Efficient parallel byte-wise computation of predicate "less than or equal" for signed integers

Question

In various contexts, such as bioinformatics, computations on byte-size integers is sufficient. For best performance, many processor architectures offer SIMD instruction sets (e.g. MMX, SSE, AVX) which partition registers into byte-, halfword-, and word-sized components, then perform arithmetic, logical, and shift operations individually on corresponding components.

However, some architecture do not offer such SIMD instructions, requiring them to be emulated, which often requires a significant amount of bit-twiddling.
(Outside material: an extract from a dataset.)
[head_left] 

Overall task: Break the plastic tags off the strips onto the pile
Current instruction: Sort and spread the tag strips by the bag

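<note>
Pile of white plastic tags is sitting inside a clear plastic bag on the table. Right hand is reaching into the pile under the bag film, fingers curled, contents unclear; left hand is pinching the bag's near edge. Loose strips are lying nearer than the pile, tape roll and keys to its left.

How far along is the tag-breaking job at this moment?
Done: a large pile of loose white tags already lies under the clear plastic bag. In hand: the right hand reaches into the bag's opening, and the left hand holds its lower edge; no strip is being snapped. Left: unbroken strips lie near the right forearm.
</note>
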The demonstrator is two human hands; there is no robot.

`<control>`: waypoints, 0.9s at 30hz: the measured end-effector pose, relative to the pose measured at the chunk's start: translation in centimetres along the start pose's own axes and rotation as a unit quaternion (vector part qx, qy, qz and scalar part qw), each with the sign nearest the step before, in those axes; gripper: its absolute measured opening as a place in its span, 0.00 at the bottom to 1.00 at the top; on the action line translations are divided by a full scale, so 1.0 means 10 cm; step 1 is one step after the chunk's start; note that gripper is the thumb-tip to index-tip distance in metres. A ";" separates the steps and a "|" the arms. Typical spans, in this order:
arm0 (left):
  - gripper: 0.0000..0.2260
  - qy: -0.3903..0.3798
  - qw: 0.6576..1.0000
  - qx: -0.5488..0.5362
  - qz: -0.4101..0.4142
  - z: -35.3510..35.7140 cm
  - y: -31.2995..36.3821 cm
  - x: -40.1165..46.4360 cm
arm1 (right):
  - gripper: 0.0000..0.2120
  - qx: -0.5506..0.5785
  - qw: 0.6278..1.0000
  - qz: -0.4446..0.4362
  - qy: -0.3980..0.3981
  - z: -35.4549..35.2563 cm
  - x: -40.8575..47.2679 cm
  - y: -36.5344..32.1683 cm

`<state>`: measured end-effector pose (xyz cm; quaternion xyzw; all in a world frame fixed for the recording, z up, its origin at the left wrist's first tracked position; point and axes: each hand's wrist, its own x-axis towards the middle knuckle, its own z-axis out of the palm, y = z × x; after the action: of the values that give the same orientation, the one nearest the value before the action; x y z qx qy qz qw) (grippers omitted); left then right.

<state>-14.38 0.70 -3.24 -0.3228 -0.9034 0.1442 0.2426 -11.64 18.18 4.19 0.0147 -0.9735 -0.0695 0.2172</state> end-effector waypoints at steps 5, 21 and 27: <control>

At the moment, I am looking at SIMD comparisons, and in particular the parallel comparison of signed, byte-sized, integers. I have a solution that I think is quite efficient using portable C code (see the function vsetles4 below). It is based on an observation made in year 2000 by Peter Montgomery in a newsgroup posting, that (A+B)/2 = (A AND B) + (A XOR B)/2 without overflow in intermediate computation.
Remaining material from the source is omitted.